In reply to this post by Daniel Sebald
On 03/12/2017 06:33 AM, [hidden email] wrote:
 Subject: Subplot excluded when there is overlap From: Daniel J Sebald [hidden email] Date: 03/12/2017 01:51 AM
 To: [hidden email]
 List-Post: [hidden email] Content-Transfer-Encoding: 7bit Precedence: list MIME-Version: 1.0 Message-ID: [hidden email] Content-Type: text/plain; charset=utf-8; format=flowed Message: 2

It's sometimes useful to put subplots right next to one another if they share an axis and leave but one set of tick labels for sake of space. There's an apparent rule that subplots which lie under a plot are not shown.  (If anyone knows of a property that changes that behavior, please let me know.)

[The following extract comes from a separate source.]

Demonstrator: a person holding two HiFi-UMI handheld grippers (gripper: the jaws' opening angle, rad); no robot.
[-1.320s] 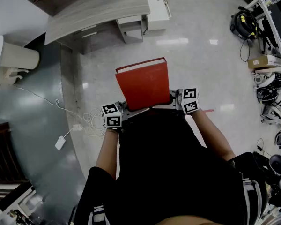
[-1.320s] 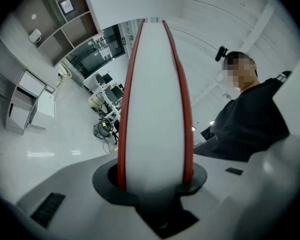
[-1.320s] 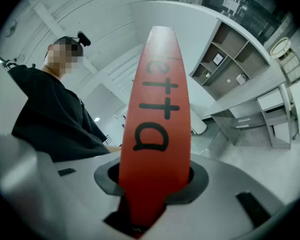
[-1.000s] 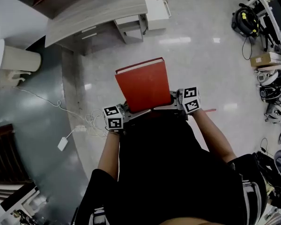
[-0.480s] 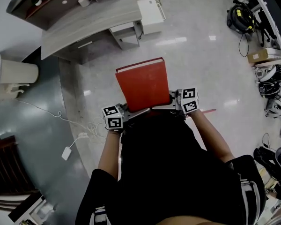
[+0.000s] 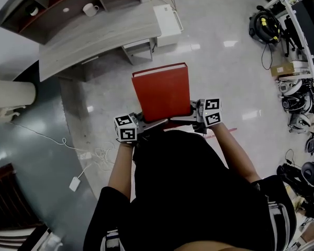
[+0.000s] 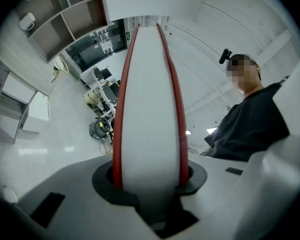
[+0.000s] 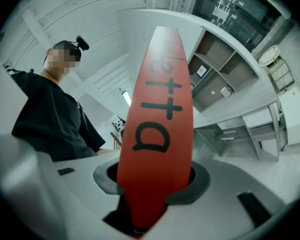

Because of the inexactness of floating point math, something like the following:

figure
subplot('position', [0.15 0.2 0.8 0.2])
plot(1:50)

subplot('position', [0.15 0.4 0.8 0.2])
plot(1:50)

subplot('position', [0.15 0.6 0.8 0.2])
plot(1:50)

results in one of the subplots not displayed.  Technically there is overlap because of the floating point limited resolution, i.e., 0.2f + 0.2f > 0.4f, or 0.4f + 0.2f > 0.6f.  But there is a certain non-user-friendliness about making the user do something like

figure
subplot('position', [0.15 0.2 0.8 0.2-1e-10])
plot(1:50)

subplot('position', [0.15 0.4 0.8 0.2-1e-10])
plot(1:50)

subplot('position', [0.15 0.6 0.8 0.2-1e-10])
plot(1:50)

Also, sometimes the approach like above can result in the two borders in common creating a thicker line.

Could the test for overlap be changed slightly to allow "nearly-equal" in the formula somehow?

A slightly different take.  If you know exactly where you want the axes, why not just use axes() instead of subplot() in the code above?  Overlap won't matter since these will be independent axes rather than subplots.

You can take a look at the code in subplot.m.  When subplots overlap the function assumes that you are trying to re-plot into an existing subplot so it clears the old axes first.